Оставив Андрона, Артур подошёл к Ньютону.
— Неужели и вы считаете себя «биологическим механизмом»?
— Нет, не считаю, — ответил Ньютон и вздохнул. — Но вы должны понимать — всё зависит от системы координат. В человеческой системе координат, человек, безусловно, для себя обладает свободой воли. Но стоит выбрать другую систему координат, посмотреть на человека со стороны — можно выявить последовательную цепочку причин и следствий, где некуда вставить пресловутую «свободу воли».
Расстроенная Ева бродила по двору, озираясь вокруг.
— Что случилось? — спросил Артур.
— Филип пропал, — плачущим голосом сказала Ева. — Снег выпал. По ночам уже холодно. Он же замёрзнет и заболеет.
Артур позвал Паскаля, и друзья подключились к поискам пропавшего кота. Обошли весь сад, обошли весь Замок и, устав, уселись за столом во дворе.

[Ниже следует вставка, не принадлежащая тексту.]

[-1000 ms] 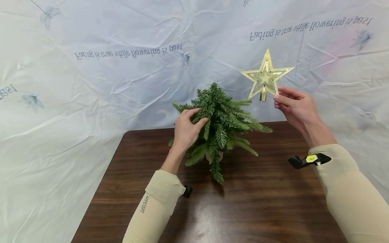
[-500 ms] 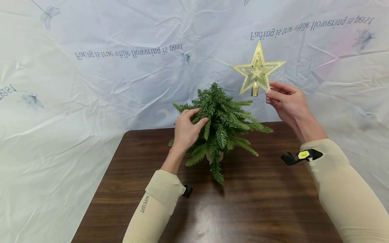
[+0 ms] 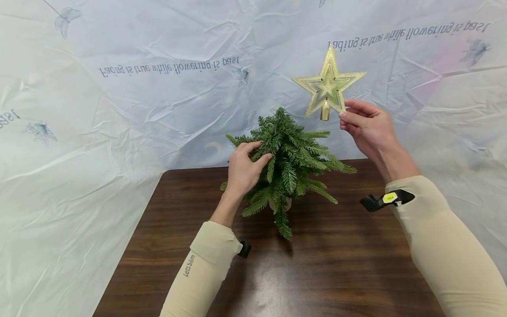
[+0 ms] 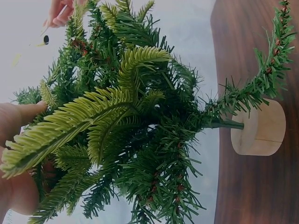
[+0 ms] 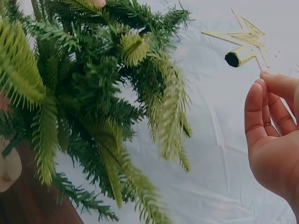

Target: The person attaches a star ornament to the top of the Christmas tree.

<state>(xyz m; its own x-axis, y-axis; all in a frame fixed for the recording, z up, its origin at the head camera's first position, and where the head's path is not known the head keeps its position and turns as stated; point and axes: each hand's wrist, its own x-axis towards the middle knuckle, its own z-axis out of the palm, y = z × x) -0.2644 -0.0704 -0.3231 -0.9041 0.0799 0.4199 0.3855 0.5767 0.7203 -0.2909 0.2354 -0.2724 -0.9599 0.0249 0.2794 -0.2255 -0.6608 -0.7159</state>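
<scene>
A small green artificial Christmas tree point(image 3: 289, 154) stands upright on the table, its round wooden base point(image 4: 261, 128) plain in the left wrist view. My left hand point(image 3: 243, 168) holds the tree's upper left side, thumb and fingers around the branches; some fingertips are hidden in the needles. Up to the right of the treetop, my right hand point(image 3: 371, 128) pinches a gold star tree topper point(image 3: 328, 87) by its lower right point. The star is upright and apart from the tree. Its hollow socket point(image 5: 232, 59) points down, with the dark opening visible in the right wrist view.
Beneath the tree is a dark brown wooden table point(image 3: 325, 264) with a rounded back left corner. A pale wrinkled sheet point(image 3: 174, 110) with printed lettering hangs behind it. Black wrist mounts point(image 3: 386, 200) sit at both beige sleeves.
My right hand has carried the star left and upward, closer to the treetop, slowing over the last half second. The left hand and the tree keep their places.
</scene>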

— Пропал мой кот! — захныкала Ева. — Он никогда не видел снега. Он замёрзнет.
— А ты разве видела раньше снег? — попытался отвлечь девочку Артур.
— В холодильнике, — ответила Ева, — в морозилке. Мне отец мороженое делал.
Отдохнув, друзья отправились на поиски за пределы Замка. Обошли весь берег и только потом додумались заглянуть в мастерскую. Кот лежал на тахте, наблюдая, как Адам чистит ржавую «буржуйку», найденную в сарае. Обрадованная Ева схватила кота в охапку и, не смотря на его возмущение, побежала с ним в Замок.